> _Your assignment_:
Determine how many lines in the data below contain "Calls" and write only that number.

________________

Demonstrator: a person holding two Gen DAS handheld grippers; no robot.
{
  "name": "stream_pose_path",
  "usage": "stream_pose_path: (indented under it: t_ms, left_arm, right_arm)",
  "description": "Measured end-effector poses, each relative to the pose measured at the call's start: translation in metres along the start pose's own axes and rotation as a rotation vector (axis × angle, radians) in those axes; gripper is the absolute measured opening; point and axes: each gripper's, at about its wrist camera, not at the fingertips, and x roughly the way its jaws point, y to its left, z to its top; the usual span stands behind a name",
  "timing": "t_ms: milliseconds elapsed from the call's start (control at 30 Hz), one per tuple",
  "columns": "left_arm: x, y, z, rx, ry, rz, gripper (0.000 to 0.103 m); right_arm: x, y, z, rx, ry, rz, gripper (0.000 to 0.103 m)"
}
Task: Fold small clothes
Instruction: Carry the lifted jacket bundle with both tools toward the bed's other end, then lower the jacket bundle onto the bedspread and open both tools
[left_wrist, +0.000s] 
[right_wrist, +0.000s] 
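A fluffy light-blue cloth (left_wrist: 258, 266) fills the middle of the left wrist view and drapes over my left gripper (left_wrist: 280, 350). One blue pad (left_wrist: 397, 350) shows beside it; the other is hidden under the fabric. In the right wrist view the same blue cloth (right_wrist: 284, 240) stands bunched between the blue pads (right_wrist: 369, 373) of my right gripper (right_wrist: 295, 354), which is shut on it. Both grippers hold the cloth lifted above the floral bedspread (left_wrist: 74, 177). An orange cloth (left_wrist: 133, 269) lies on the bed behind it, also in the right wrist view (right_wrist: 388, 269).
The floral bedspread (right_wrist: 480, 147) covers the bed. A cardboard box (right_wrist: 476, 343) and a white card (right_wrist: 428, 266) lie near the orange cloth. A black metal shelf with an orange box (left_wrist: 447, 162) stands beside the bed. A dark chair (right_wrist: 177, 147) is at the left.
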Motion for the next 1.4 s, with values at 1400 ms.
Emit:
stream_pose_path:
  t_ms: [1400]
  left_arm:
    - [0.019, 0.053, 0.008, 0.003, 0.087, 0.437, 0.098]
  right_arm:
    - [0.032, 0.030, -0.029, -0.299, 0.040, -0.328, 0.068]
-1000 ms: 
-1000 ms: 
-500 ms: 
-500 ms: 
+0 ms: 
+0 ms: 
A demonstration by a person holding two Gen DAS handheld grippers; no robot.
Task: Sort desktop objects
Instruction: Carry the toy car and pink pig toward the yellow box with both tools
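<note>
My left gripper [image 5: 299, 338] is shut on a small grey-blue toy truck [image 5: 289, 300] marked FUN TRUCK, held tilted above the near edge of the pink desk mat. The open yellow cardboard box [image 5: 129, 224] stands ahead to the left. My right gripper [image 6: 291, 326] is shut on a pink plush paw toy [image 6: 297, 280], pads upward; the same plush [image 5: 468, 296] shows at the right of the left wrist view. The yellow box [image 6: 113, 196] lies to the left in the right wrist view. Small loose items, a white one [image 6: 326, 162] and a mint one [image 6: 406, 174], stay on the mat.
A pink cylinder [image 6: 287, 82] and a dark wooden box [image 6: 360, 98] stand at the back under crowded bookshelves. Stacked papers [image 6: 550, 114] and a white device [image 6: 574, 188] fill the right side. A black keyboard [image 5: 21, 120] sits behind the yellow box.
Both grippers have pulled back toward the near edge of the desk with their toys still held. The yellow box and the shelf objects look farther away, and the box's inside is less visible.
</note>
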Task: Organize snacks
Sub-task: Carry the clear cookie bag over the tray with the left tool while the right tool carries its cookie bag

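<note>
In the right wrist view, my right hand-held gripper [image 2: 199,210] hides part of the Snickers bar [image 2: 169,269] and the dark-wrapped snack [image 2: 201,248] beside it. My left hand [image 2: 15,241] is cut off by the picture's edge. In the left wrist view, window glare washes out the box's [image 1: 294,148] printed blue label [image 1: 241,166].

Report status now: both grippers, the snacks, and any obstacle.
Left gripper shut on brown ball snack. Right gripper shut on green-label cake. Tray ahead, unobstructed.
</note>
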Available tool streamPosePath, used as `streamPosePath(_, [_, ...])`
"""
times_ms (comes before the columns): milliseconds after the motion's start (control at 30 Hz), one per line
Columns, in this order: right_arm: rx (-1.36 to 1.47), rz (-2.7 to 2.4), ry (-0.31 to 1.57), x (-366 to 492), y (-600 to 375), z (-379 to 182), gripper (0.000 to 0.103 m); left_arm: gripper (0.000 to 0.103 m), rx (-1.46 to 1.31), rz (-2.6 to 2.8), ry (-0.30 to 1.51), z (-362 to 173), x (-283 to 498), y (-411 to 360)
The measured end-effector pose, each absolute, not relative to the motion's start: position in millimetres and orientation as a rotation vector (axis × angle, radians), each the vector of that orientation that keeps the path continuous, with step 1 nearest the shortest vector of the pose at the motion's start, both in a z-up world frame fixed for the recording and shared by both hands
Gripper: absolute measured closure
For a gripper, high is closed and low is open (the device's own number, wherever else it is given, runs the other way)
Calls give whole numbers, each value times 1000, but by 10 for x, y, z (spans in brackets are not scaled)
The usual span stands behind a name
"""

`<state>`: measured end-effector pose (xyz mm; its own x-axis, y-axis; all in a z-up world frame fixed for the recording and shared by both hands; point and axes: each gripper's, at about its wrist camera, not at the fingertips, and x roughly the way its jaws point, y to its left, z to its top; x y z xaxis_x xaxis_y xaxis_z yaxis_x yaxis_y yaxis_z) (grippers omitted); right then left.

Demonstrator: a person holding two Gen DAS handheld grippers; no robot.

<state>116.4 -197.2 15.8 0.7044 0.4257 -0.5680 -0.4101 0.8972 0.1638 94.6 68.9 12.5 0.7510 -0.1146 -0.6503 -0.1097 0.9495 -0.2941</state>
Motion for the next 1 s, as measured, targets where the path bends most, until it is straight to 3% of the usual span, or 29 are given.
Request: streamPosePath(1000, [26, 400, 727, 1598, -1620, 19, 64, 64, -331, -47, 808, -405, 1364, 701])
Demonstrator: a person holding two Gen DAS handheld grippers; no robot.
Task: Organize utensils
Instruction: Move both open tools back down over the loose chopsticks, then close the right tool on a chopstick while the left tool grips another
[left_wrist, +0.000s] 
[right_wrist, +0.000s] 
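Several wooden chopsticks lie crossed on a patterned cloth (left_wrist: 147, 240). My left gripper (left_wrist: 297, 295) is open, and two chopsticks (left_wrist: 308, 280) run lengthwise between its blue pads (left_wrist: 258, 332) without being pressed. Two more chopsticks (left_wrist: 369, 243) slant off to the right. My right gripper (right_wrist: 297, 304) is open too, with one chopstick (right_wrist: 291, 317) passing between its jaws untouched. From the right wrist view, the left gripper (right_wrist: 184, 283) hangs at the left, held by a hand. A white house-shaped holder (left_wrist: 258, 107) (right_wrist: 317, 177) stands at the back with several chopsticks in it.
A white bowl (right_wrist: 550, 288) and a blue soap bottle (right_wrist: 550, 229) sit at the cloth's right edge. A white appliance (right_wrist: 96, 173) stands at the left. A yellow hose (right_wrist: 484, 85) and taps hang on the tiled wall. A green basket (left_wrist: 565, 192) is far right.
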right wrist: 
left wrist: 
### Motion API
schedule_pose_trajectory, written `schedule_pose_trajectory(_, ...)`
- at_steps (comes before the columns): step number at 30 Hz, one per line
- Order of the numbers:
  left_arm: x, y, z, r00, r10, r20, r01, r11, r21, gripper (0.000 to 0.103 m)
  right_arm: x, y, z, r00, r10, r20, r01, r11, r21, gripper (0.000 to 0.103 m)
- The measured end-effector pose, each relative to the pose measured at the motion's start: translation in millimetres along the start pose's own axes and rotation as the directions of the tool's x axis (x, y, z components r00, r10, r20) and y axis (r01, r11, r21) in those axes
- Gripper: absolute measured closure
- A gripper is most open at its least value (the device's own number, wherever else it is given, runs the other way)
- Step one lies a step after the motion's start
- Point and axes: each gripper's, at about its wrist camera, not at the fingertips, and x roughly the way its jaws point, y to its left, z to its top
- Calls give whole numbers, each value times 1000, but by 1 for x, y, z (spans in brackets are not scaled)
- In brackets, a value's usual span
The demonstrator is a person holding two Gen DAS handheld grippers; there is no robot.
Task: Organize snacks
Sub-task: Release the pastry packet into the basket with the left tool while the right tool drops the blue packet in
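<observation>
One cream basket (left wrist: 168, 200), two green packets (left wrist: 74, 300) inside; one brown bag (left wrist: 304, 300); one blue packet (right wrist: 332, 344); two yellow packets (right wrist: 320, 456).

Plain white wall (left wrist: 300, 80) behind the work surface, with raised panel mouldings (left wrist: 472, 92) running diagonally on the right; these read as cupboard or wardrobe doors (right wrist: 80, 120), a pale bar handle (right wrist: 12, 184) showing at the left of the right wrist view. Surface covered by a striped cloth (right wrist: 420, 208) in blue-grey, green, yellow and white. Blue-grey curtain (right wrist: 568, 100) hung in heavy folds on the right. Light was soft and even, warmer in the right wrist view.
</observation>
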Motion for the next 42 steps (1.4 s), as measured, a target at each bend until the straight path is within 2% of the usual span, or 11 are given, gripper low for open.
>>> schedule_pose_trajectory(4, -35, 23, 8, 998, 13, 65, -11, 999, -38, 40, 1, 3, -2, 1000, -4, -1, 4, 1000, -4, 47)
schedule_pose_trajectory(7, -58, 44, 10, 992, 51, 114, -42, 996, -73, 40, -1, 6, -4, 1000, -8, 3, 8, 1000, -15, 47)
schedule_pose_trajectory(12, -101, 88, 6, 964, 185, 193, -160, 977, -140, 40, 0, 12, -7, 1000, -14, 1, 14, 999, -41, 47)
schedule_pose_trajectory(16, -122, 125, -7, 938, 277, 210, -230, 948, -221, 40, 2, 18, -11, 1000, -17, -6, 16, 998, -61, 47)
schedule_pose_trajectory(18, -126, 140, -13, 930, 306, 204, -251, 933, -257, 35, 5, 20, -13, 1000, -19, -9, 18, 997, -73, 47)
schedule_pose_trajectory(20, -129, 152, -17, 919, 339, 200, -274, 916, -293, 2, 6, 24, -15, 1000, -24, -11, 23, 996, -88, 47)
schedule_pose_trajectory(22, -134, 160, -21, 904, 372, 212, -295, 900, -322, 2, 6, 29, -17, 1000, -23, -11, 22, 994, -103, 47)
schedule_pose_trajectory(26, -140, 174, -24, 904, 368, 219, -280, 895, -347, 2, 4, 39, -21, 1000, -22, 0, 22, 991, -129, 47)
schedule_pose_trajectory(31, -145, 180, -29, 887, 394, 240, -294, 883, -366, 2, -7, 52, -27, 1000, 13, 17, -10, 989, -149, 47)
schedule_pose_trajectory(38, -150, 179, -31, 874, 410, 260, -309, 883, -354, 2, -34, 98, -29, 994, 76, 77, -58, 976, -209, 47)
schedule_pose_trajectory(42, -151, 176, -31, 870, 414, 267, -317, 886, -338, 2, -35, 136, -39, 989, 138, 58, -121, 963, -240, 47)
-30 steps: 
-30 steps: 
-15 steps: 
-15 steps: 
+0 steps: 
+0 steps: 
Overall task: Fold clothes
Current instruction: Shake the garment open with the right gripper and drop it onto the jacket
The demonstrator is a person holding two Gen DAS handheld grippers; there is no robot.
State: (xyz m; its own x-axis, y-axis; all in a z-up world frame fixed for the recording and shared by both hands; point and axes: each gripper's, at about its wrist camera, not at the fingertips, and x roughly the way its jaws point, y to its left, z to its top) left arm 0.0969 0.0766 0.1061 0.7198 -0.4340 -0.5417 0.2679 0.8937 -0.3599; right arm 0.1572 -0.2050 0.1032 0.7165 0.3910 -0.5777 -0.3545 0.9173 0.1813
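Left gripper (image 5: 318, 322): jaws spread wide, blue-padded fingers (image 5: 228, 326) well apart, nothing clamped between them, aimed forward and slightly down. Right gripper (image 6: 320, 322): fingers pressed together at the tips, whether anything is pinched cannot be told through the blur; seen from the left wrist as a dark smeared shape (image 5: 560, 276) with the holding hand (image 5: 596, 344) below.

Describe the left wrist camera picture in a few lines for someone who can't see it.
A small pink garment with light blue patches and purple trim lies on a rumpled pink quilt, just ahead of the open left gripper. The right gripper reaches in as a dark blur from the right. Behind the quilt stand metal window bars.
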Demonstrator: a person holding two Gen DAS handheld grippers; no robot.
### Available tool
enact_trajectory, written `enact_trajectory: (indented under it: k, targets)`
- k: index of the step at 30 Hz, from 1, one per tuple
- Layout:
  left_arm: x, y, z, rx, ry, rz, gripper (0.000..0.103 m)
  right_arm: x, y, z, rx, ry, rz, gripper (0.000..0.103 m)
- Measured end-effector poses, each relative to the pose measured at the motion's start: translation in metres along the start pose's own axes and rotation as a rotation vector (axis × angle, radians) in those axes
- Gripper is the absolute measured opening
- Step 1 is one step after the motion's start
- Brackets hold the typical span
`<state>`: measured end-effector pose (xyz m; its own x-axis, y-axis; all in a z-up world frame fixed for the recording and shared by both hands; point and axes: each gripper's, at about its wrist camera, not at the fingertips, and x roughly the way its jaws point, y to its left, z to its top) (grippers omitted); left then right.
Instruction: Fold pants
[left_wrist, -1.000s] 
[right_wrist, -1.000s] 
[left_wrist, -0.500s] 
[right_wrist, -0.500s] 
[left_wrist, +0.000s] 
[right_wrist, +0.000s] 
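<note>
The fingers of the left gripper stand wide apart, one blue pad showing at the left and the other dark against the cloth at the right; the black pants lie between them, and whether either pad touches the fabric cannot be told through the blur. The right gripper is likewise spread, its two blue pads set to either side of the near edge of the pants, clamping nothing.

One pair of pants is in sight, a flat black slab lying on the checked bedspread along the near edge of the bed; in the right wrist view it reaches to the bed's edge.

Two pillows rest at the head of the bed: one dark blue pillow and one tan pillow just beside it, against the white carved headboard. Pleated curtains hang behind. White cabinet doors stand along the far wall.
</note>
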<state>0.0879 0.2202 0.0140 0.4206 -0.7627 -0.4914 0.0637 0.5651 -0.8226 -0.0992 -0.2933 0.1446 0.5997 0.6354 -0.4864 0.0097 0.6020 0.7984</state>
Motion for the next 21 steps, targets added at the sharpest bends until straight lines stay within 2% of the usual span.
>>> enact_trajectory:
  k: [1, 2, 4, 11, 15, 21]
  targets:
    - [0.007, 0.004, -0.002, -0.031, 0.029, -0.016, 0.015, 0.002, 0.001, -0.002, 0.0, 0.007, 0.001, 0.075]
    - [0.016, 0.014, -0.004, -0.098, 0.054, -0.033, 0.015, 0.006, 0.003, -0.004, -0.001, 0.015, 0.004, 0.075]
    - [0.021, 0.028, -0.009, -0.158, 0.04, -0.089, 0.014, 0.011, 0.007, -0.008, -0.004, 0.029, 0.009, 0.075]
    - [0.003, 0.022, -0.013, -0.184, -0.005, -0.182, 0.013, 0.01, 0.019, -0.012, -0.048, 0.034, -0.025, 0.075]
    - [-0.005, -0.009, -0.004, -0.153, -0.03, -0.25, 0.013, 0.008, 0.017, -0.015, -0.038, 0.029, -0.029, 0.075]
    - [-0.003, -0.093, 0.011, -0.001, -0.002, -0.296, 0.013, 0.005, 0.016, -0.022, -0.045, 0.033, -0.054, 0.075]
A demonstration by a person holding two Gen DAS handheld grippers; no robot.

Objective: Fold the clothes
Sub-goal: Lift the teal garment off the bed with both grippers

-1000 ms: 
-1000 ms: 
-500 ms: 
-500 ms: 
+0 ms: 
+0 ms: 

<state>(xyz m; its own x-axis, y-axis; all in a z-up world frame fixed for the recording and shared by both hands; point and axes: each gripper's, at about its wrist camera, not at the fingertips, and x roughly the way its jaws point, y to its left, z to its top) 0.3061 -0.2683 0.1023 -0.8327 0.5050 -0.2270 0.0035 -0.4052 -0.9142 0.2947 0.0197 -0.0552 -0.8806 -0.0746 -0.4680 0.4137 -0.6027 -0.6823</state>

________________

> _Solution below_:
2